• _Action item_:
The answer must consist of every line from the entries that holds the word "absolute".

• _Dataset records_:
● ● ● ● ● ● ●
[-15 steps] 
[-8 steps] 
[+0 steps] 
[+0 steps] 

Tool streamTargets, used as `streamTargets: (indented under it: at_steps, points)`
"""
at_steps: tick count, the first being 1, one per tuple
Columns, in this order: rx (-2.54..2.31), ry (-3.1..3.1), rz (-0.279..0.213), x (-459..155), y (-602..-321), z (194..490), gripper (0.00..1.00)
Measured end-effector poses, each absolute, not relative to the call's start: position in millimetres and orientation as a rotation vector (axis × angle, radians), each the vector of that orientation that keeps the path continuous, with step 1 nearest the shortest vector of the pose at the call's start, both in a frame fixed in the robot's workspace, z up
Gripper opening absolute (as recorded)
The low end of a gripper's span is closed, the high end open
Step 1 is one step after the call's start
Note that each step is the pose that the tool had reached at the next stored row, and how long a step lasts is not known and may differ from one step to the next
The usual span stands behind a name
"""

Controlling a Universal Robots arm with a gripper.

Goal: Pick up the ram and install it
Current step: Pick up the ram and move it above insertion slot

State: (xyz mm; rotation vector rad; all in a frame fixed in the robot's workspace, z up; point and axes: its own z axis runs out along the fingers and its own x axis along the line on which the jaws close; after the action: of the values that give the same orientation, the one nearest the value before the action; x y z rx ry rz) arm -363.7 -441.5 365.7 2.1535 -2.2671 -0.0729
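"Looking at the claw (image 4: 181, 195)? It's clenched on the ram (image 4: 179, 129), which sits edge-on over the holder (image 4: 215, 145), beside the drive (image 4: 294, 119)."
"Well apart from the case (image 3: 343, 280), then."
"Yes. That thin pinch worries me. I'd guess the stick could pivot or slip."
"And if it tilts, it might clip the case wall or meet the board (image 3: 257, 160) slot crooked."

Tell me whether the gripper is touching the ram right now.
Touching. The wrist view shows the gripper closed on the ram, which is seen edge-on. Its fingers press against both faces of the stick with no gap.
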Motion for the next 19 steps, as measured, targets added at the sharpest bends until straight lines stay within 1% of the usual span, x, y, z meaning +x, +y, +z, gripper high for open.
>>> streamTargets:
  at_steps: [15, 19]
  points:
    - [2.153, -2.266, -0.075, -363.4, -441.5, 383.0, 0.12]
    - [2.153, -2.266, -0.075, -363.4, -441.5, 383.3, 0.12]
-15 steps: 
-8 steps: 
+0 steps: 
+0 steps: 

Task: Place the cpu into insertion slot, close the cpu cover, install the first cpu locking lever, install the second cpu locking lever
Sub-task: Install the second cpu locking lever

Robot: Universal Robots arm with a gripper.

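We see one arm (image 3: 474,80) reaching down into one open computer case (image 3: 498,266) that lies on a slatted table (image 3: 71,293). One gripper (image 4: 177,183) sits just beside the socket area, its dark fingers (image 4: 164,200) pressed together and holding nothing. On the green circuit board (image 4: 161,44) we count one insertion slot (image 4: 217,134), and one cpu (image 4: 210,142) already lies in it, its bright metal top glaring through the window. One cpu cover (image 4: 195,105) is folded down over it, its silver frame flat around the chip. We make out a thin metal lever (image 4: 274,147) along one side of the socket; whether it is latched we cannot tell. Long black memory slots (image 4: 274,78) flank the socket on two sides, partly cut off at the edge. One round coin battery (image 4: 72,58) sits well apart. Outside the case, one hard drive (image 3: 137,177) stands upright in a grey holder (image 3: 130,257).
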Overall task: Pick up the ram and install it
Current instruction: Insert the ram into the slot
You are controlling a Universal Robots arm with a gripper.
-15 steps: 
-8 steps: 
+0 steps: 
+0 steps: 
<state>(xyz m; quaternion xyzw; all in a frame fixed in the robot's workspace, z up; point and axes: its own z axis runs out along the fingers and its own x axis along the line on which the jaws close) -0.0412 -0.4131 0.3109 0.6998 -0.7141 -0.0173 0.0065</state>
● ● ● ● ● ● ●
• _Task answer_:
Measured end-effector poses, each absolute, not relative to the call's start: position in millimetres and orientation as a rotation vector (axis × angle, radians), each the vector of that orientation that keeps the path continuous, with step 1 nearest the shortest vector of the pose at the call's start, both in a frame fixed in the robot's workspace, z up
Gripper opening absolute (as recorded)

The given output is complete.